Sambhavi Ganesh – ECR Spotlight

The making of Brahmin womanhood

by Sambhavi Ganesh

Me – “Hello, I would like to book a place at your training event.”

Organiser – “How old is your child?”

Me – “I am asking for myself, and I am 24.”

The same conversation played out yet again as I tried to negotiate the booking process with the event organisers. I was attending a cultural training event in late 2021 for Brahmin[1] girls aged 10 to 25. Upon hearing my voice, the organisers assumed I was a mother booking a place for a child. Unsurprisingly, I was a visibly senior attendee at the event among a hundred girls, many of whom were accompanied by their parents (primarily mothers). The event aimed to induct the attendees into becoming ‘good Brahmin girls’ by teaching caste and religion-based activities such as tulsi plant worship, sloka chanting, and about festive events structured by the Hindu lunar calendar.

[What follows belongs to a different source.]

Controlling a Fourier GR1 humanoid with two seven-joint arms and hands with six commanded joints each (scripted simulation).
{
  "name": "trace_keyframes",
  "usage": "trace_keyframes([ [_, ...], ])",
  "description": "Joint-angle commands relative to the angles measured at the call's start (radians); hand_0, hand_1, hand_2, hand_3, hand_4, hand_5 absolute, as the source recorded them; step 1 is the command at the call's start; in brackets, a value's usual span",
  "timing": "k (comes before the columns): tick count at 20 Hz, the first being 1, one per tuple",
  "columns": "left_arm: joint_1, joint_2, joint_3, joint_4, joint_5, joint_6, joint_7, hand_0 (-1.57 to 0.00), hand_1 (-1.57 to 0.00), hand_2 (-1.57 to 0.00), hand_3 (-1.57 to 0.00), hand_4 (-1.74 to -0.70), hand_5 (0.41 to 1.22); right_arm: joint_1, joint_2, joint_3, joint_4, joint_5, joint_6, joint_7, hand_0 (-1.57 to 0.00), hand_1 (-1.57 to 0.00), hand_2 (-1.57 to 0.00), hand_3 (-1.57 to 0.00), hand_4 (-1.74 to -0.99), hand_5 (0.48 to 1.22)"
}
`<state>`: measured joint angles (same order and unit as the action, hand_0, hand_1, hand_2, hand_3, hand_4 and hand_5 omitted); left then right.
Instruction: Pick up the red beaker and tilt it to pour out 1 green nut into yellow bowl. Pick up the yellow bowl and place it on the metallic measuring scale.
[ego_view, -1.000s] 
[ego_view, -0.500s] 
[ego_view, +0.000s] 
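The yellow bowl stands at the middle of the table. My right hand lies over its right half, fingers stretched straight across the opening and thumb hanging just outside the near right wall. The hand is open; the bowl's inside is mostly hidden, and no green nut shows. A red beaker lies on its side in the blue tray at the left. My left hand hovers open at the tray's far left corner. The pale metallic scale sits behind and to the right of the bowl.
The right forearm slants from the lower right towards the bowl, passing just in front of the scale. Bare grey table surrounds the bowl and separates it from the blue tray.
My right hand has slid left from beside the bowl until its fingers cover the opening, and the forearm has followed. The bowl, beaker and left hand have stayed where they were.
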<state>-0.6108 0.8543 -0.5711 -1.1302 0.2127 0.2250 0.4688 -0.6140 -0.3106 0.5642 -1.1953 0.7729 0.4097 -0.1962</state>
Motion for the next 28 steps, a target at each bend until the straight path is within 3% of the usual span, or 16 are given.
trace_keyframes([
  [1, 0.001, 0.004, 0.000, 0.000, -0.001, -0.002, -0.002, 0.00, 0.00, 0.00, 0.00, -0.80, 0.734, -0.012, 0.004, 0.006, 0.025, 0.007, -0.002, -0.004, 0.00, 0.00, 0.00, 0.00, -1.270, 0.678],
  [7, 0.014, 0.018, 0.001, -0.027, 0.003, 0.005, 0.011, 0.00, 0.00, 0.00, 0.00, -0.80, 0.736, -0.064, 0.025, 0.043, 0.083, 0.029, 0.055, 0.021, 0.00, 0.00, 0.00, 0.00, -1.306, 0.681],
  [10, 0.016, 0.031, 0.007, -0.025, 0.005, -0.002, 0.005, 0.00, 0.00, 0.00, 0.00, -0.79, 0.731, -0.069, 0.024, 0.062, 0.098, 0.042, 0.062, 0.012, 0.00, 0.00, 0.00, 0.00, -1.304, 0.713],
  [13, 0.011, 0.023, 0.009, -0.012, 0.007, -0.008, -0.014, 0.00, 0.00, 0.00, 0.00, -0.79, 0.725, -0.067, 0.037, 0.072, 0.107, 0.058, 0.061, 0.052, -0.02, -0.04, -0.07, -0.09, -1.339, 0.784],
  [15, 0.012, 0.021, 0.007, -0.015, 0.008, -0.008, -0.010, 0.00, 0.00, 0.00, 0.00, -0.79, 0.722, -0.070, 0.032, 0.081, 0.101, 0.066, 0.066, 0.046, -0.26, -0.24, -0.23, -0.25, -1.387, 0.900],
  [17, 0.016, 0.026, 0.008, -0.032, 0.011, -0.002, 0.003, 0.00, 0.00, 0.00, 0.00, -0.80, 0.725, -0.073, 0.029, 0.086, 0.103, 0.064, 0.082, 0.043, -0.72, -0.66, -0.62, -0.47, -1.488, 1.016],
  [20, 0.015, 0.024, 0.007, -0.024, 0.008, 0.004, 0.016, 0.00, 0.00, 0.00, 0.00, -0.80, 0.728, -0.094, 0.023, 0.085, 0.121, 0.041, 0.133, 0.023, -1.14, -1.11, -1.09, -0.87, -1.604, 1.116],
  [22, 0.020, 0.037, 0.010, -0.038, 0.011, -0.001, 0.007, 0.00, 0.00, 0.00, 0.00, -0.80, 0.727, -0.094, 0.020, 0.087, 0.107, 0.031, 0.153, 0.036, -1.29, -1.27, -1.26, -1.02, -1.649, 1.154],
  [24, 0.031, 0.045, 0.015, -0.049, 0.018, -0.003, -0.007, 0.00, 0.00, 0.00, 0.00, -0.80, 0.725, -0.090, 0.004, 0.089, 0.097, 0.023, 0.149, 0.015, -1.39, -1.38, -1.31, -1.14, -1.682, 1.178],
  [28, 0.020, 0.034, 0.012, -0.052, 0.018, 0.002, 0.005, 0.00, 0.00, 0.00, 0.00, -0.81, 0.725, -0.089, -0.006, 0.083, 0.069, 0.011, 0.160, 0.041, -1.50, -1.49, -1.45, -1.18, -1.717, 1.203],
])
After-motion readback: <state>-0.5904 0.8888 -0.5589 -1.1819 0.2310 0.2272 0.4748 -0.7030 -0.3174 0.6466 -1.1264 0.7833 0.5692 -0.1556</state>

A ceremonial offering with a plant, flowers, ritual powders and betel leaves. The tulsi plant we were handed as part of our workshop kit is believed to be auspicious, especially for women and girls. “File:Newly made Choodi 1.JPG” by Ananthkamath1995 is licensed under CC BY-SA 4.0.

Being Brahmin is associated with the Hindu priestly class and the Vedic corpus, which signify male Brahmin-ness to the extent of being forbidden for women. Meanwhile, Brahmin women have primarily derived their identity from maintaining domestic ritual purity and raising children. In the present context of their increased access to secular lifestyles, I am curious as to how women situate themselves as Brahmin.  Although caste[2] and gender have been studied together, the process of gendering within dominant caste communities, such as Brahmins, is scarcely researched. My PhD explores how womanhood is constructed, performed, and passed on to future generations among the Tamil-speaking Brahmin caste in southern India.

In this blog post, I draw on two ethnographic encounters in which I attended cultural training events for Tamil Brahmins to showcase how caste-specific gendered behaviour is learned and enacted. I also portray how I felt the entanglement of caste and gender while conducting fieldwork amongst members of my own caste community.

The sartorial choices of the attendees in both events revealed their stages in life. At the first event, intended for girls, I was almost the only person to wear a six-yard-long sari – a relatively modern drape one generally sees in Indian public spaces. In contrast, the younger attendees were dressed in skirt-blouses and two-piece saris, the traditional clothes meant for girl-children and adolescents across castes in the region. Their mothers and other married women were dressed in nine-yard saris, the traditional drape of (endogamous) married Brahmin women.

The second event, meant for Brahmin women, did not have age restrictions. The invitation welcomed all Brahmin women and encouraged them to bring their teenage daughters along. As neither a mother nor an adolescent girl, I nevertheless registered my interest. The organisers announced a dress code for entry: attendees were to wear traditional clothing according to their biological and marital status. As an unmarried adult woman, I went in a six-yard sari, possibly the least traditional of all outfits. On several occasions that morning, I was told that rooms were available to change my outfit into a nine-yard sari. I explained that although I looked old enough, I was not married. This led to them praising me for showing interest in cultural activities as a ‘young girl’, a sentiment I often heard in other ethnographic sites. This event had several speakers highlight the importance of raising culturally minded children and following in the footsteps of Brahmin ancestors.

Both events helped me understand that, for my interlocutors, teaching girls is akin to saving a future family as it is a woman’s divinely-ordained duty to raise traditionally–oriented children. The first event I attended was organised to teach traditional (caste-based) values to young girls because of the perceived lack of mothers devoting time to this duty. The second event reminded mothers not to neglect their duty of raising children with caste values intact, with a warning of the impending extinction of the Brahmin community due to inter-caste marriage. At these two sites, I saw how caste-led gendering occurs at various stages of women’s lives. Community organisations were replacing family elders in the making of Brahmin women.

As a woman in her mid-20s, I was a ‘young girl’ in the awkward netherworld between childhood and adulthood (a married state). I could not fit into either event despite our similarity in caste and gender. People located me socially, not by singular identities (like my age, gender, or caste) alone. Instead, my ethnography showed me that ritual status intersects with caste and gender performance in crucial ways that define our social locations.


Sambhavi Ganesh is a PhD researcher in South Asian Studies at the School of Social and Political Science. Her work on the intersections between caste, gender, and family is hoped to contribute to studying social identities in tandem. She can be reached at and @sambhaviganesh.


[1] Brahmins are a caste community considered to be at the top of the caste hierarchy.

[2] Caste is a category of hierarchical social classification in South Asia. Based on birth, caste categories decide the life chances and marriage alliances of much of the contemporary population in the region.